Manufacturing DPDP Self-Check

Start here to understand why DPDP is relevant to Manufacturing. Before any other task, first understand how personal data moves through the business.

What is Manufacturing?

In this context, Manufacturing means the websites, apps, operations, support teams, customer records, employee systems, vendor tools and data workflows that collect or use personal data.

Children's data

  • Do you collect age, class, school, parent details or learning progress?
  • Can you separate child, parent and guardian data?
  • Do you know which users are under 18?

Consent

  • Can you prove where consent came from?
  • Is consent collected before data is used for the stated purpose?
  • Can consent be withdrawn without breaking the entire account flow?

Tracking and profiling

  • Do you track usage, performance, attention, behavior or drop-offs?
  • Is any of this used for ads, recommendations or nudges?
  • Are analytics tools collecting user identifiers?

Vendors and SDKs

  • Which CRMs, email tools, payment tools, analytics tools and support tools receive personal data?
  • Do contracts say they process data only on your instructions?
  • Can you delete or export data from each vendor?

Retention

  • What happens when the service ends?
  • What happens when a user leaves?
  • What data is kept for certificates, invoices, disputes or regulatory records?

First action

  • Map one user journey from sign-up to completion.
  • Mark where data is collected, stored, shared, used for communication and deleted.

If this self-check exposed more than three unclear answers, the next useful step is a DPDP data journey map.

Book a DPDP clarity call

Frequently asked questions

Does DPDP apply to our offline paper logs for factory visitors?

Yes, if you eventually scan these logs or enter the names into a computer system.

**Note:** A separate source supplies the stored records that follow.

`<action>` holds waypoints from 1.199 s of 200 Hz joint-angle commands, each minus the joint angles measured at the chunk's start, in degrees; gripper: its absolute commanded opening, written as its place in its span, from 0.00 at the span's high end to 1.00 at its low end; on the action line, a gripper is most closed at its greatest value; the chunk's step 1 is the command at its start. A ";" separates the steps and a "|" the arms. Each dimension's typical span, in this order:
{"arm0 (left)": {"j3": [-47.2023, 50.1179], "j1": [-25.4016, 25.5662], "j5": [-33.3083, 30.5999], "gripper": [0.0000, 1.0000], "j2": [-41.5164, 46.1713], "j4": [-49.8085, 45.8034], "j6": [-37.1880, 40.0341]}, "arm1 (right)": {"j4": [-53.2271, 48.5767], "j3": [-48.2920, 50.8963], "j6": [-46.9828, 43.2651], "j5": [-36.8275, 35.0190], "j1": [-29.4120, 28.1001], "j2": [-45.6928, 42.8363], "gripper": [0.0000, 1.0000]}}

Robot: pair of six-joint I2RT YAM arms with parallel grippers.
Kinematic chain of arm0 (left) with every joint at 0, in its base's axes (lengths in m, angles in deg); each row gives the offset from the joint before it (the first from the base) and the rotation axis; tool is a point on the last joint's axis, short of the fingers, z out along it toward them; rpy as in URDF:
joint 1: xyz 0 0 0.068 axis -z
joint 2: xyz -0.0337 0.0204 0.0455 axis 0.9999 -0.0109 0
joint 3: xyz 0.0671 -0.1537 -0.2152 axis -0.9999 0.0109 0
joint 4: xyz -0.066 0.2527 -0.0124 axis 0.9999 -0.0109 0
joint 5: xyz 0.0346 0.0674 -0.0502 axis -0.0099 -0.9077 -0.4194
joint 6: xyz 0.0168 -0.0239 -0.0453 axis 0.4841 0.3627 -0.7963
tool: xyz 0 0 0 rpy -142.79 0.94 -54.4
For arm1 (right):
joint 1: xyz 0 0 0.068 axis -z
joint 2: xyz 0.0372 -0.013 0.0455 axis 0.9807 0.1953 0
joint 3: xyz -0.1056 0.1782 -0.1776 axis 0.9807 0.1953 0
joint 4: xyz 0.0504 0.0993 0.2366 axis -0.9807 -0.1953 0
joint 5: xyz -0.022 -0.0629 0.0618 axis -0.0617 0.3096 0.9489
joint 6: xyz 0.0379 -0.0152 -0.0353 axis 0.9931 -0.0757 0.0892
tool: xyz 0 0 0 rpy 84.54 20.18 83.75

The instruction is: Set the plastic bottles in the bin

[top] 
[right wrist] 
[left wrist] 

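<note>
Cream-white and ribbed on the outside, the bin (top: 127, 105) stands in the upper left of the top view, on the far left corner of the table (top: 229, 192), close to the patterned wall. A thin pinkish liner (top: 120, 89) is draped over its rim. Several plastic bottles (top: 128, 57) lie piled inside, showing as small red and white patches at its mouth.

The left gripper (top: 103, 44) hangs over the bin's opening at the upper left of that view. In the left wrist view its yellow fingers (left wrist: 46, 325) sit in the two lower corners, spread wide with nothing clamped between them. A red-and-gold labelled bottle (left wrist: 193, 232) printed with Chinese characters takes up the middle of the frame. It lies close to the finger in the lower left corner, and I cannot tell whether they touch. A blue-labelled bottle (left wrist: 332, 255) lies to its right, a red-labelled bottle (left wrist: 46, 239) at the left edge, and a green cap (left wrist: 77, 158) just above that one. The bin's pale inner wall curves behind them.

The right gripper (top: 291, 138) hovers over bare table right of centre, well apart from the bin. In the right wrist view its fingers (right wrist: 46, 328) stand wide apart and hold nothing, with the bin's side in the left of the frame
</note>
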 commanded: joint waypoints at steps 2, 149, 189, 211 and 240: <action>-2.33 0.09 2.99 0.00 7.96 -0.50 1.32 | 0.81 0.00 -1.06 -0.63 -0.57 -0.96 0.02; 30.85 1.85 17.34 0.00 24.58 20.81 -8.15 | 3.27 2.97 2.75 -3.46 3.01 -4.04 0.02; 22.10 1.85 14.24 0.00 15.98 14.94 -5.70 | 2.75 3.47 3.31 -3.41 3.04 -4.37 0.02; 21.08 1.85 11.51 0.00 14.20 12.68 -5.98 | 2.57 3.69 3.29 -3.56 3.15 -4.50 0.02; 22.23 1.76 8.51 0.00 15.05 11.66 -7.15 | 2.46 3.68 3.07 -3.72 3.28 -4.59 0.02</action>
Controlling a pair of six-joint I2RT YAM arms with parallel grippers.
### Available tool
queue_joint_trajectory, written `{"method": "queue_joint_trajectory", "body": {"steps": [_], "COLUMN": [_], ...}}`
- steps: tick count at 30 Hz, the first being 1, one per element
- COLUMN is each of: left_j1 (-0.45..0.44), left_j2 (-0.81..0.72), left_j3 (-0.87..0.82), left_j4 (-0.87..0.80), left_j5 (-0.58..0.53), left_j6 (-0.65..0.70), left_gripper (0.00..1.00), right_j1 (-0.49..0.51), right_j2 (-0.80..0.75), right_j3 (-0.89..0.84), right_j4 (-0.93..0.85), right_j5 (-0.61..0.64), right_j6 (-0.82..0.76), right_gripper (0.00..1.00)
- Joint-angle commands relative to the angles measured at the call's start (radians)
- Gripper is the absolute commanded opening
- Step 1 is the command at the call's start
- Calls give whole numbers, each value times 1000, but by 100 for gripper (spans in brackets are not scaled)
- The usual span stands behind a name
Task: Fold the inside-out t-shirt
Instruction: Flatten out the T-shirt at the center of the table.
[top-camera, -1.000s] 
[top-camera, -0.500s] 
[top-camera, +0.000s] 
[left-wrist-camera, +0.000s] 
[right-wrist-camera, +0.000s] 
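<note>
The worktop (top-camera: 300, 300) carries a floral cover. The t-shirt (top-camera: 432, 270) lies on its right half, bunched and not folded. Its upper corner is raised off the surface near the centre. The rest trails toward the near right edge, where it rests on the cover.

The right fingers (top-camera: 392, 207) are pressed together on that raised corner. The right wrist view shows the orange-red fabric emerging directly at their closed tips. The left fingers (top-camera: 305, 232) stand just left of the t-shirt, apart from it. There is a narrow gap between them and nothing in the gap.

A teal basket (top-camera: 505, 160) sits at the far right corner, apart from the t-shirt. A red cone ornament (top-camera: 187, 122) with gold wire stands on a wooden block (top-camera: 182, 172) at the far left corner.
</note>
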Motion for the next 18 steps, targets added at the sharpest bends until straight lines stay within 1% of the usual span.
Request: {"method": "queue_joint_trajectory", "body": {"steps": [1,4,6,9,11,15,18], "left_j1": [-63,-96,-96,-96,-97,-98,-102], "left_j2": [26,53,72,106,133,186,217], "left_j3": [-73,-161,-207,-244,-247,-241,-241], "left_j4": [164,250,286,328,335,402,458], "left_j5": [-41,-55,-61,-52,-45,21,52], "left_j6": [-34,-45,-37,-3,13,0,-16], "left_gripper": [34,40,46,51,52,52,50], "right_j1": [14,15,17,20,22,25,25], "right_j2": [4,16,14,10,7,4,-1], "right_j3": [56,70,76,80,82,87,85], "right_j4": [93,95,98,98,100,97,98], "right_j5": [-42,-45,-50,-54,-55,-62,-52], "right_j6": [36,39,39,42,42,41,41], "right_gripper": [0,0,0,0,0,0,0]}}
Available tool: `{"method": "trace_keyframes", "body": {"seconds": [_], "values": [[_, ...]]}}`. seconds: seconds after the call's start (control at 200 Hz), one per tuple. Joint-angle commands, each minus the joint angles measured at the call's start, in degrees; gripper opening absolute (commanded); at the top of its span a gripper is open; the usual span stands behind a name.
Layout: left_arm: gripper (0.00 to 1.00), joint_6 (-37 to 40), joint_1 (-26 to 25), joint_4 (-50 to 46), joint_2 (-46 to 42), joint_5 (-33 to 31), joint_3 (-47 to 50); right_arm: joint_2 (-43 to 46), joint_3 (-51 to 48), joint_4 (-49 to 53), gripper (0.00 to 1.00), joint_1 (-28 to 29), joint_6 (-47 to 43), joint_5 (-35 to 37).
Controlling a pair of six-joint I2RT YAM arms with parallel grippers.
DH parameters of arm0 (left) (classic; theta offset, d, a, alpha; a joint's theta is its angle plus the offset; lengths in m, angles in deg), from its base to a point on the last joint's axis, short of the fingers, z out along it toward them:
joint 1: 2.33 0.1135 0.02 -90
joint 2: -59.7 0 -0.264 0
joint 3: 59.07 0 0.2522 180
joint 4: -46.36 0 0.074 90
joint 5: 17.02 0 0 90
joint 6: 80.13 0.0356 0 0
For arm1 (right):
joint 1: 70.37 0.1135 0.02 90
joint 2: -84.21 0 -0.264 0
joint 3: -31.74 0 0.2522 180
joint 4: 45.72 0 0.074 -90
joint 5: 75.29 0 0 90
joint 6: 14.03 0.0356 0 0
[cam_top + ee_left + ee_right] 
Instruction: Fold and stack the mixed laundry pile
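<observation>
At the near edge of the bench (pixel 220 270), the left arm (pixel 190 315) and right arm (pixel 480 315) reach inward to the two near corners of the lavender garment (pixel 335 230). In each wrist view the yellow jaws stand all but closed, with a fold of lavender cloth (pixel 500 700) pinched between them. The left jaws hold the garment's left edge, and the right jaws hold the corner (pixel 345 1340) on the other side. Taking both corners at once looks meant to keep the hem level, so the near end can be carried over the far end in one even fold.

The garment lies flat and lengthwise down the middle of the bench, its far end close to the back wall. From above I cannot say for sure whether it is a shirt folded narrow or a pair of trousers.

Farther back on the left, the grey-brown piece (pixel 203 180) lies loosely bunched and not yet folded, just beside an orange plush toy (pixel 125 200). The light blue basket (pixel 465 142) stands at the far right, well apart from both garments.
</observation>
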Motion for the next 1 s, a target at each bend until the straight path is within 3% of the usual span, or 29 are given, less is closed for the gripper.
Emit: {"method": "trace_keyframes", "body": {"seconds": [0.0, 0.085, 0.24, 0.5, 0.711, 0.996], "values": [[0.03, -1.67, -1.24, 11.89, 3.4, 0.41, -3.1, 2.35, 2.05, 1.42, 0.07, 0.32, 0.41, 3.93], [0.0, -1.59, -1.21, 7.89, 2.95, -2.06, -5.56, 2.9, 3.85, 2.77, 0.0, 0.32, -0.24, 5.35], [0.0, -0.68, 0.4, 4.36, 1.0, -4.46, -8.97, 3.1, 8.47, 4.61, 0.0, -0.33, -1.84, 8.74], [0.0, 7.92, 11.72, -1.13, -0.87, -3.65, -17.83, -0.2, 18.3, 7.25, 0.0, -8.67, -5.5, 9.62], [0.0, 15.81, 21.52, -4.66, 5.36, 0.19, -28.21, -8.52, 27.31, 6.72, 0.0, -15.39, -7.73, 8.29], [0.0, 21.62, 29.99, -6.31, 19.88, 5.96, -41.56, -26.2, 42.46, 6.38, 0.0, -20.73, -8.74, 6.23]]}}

You must secure these paper records and ensure they are not left visible to other visitors or unauthorized staff.

Can we still use facial recognition for automated attendance?

Yes, but you must get a clear "yes" from every employee specifically for the use of their facial data. You cannot stop someone from working just because they prefer a traditional punch-card or physical ID over a facial scan.

Are we responsible if our third-party transport vendor leaks driver data?

Yes, because you are the Data Fiduciary who collected the driver's information first. You must update your contracts with transport companies to include specific data handling rules and the right to audit their systems.